The three way exchange involves the active client sending a SYN segment with the sequence number set to an arbitrary value (J). The passive client responds with a SYN segment with the acknowledgment number set to J+1 and the sequence number set to a further arbitrary value (K). The active client responds to the SYN segment by sending an ACK segment with the acknowledgment number set to K+1.



Closing a TCP connection
The orderly close down of a TCP connection requires the four way exchange illustrated in the diagram below.




At the active end the application initiates the closure sequence, possibly by a close() system call on a socket. At the passive end receipt of the FIN segment causes the software to pass an "end-of-file" indication to the server software.

It should be noted that the exchange is really two independent exchanges and it is possible to close the connection in one direction but not the other. This is known as a half close. The following example (due to Stevens) demonstrates the use of the half-close.

Consider the Unix command

rsh remote sort > datafile

The effect of this is that the local file datafile is sorted on the remote host and the results transferred back to the local host. The data flow is shown in the following diagram.



The problem here is that the sort program on the remote host will not start sorting the data until it has read all the data, this event is indicated by the local host closing the connection and the sort program responding to the corresponding EOF indication. However, the "back" connection must remain open for the return of data.

Stevens suggests that the library call shutdown() be used with sockets programming to achieve a half close.

Once the final ACK has been sent on an active close, the port/connection cannot be relaeased and re-used for the time period 2MSL. This is twice the maximum segment life and this constraint is imposed in case the the final ACK is lost. If the final ACK is lost then the passive closing host will time out awaiting an ACK in response to the closing FIN and will resend the FIN. If this arrives before the 2MSL time has expired there is no problem, after this time the FIN does not appear to belong to whatever connection might exist between the two clients.
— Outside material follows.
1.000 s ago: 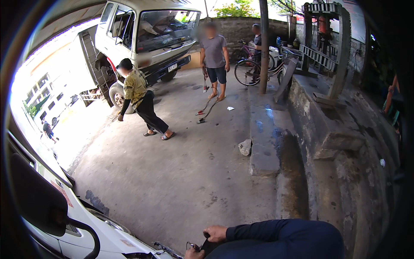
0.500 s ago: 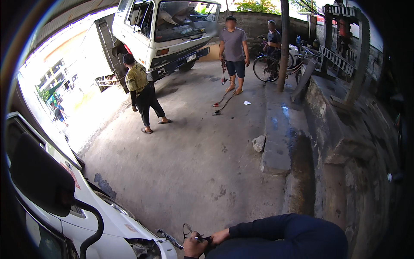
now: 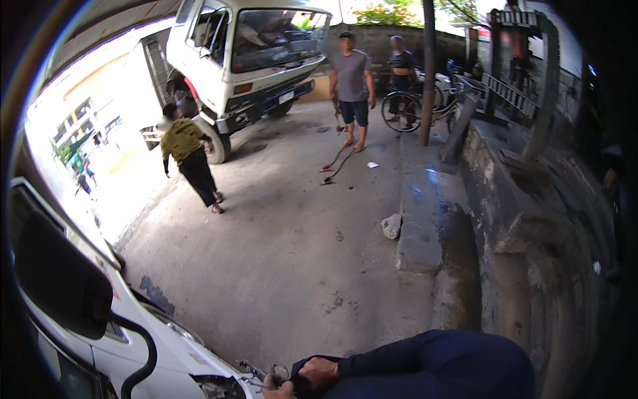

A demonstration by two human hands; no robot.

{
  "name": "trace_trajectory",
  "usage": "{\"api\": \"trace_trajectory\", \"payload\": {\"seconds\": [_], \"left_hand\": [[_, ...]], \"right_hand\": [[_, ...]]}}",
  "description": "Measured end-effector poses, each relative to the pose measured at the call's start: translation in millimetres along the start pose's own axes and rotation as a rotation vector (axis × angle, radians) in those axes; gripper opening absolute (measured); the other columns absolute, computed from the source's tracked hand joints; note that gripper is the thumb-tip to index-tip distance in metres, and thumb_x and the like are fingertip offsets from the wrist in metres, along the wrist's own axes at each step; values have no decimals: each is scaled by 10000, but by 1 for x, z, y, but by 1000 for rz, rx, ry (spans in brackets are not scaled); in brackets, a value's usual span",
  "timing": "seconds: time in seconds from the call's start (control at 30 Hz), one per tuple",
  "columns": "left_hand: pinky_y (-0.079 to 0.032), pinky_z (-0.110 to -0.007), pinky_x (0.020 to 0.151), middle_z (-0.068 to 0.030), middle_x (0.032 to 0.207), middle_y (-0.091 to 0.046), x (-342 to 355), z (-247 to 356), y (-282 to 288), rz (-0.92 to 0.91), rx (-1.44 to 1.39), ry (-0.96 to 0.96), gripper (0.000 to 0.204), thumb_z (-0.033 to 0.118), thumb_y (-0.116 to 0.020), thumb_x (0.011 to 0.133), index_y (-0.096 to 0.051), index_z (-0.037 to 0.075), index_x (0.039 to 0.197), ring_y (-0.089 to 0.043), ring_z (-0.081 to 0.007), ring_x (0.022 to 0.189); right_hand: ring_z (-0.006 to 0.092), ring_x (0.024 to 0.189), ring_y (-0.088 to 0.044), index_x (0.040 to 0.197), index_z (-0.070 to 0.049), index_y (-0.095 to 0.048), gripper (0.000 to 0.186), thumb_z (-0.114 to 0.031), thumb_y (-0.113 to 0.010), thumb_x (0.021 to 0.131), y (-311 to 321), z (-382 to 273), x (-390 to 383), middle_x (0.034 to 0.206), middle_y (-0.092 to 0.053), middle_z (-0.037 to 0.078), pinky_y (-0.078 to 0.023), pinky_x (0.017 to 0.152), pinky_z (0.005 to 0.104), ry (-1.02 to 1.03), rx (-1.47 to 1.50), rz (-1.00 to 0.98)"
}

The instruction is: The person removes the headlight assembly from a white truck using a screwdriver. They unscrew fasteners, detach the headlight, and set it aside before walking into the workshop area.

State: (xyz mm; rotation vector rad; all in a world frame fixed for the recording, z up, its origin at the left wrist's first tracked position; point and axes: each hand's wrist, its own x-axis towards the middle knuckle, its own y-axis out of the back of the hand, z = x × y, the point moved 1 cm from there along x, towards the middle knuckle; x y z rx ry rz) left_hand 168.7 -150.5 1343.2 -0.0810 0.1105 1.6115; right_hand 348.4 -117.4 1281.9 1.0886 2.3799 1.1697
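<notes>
At the lower edge my left hand (image 3: 279,390) is closed on a thin-rimmed object with round loops, which looks like a pair of eyeglasses (image 3: 280,372). Close beside it, my right hand (image 3: 319,372) has its fingers curled into dark cloth (image 3: 302,386), apparently part of my dark navy clothing. My right arm (image 3: 392,356), in a long dark sleeve, reaches in from the right. Just past my left hand lies the front of a white vehicle (image 3: 179,359), with an uncovered opening at its headlight corner. Part of my left hand is cut off by the frame edge.
A white truck (image 3: 266,73) with its cab tilted stands at the back. A person in yellow (image 3: 183,141) walks near it; a person in grey (image 3: 352,76) holds clamp-ended cables (image 3: 335,169) trailing on the concrete. A stone (image 3: 392,226), a raised kerb (image 3: 420,253) and bicycles (image 3: 402,110) lie rightward.
My hands have shifted; the left is lower and the right now grips bunched cloth beside the eyeglasses. The person in yellow has turned and stepped left. The view has swung slightly.
</notes>
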Motion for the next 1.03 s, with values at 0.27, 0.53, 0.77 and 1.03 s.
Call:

RFC 793 defines MSL (Maximum Segment Lifetime) as 120 seconds but some implementations use 30 or 60 seconds. It is, basically, the maximum time for which it is reasonable to wait for a segment, i.e. if a segment doesn't reach its destination in MSL, it probably won't get there at all at it can be assumed that it has been lost.

TCP link states
The behaviour of a TCP connection can be shown using a state transition diagram such as that shown below.




The dashed lines show the normal transitions for a server and the heavy lines show the normal states for a client. The TIME_WAIT state is also sometimes known as the 2MSL state.

Nagle algorithm
As explained in the discussion of flow control it is not required or necessary that every segment be explicitly acknowledged. Given the overheads associated with both TCP and IP explicit acknowledgment of every segment could generate significant extra traffic.

A general rule, known as the Nagle Algorithm says that a sender must not have more than one unacknowledged "small" segment. Any further data from the application is held by the sender until the outstanding segment is acknowledged. Here small means of size less than the maximum segment size.

This is not desirable in highly interactive environments such an X window client/server interaction or a screen based terminal session, under these circumstances Nagle can be turned off by using the TCP_NODELAY socket option. Nagle may also sometimes be turned off anyway for a connection with both hosts on the same LAN.

Silly window syndrome
If a receiver advertises a small window, perhaps due to congestion between the receiver's buffer and the application, then the sender may split its data into to small segments and send them, resulting in an even smaller receiver window and the sender sending data in still smaller segments.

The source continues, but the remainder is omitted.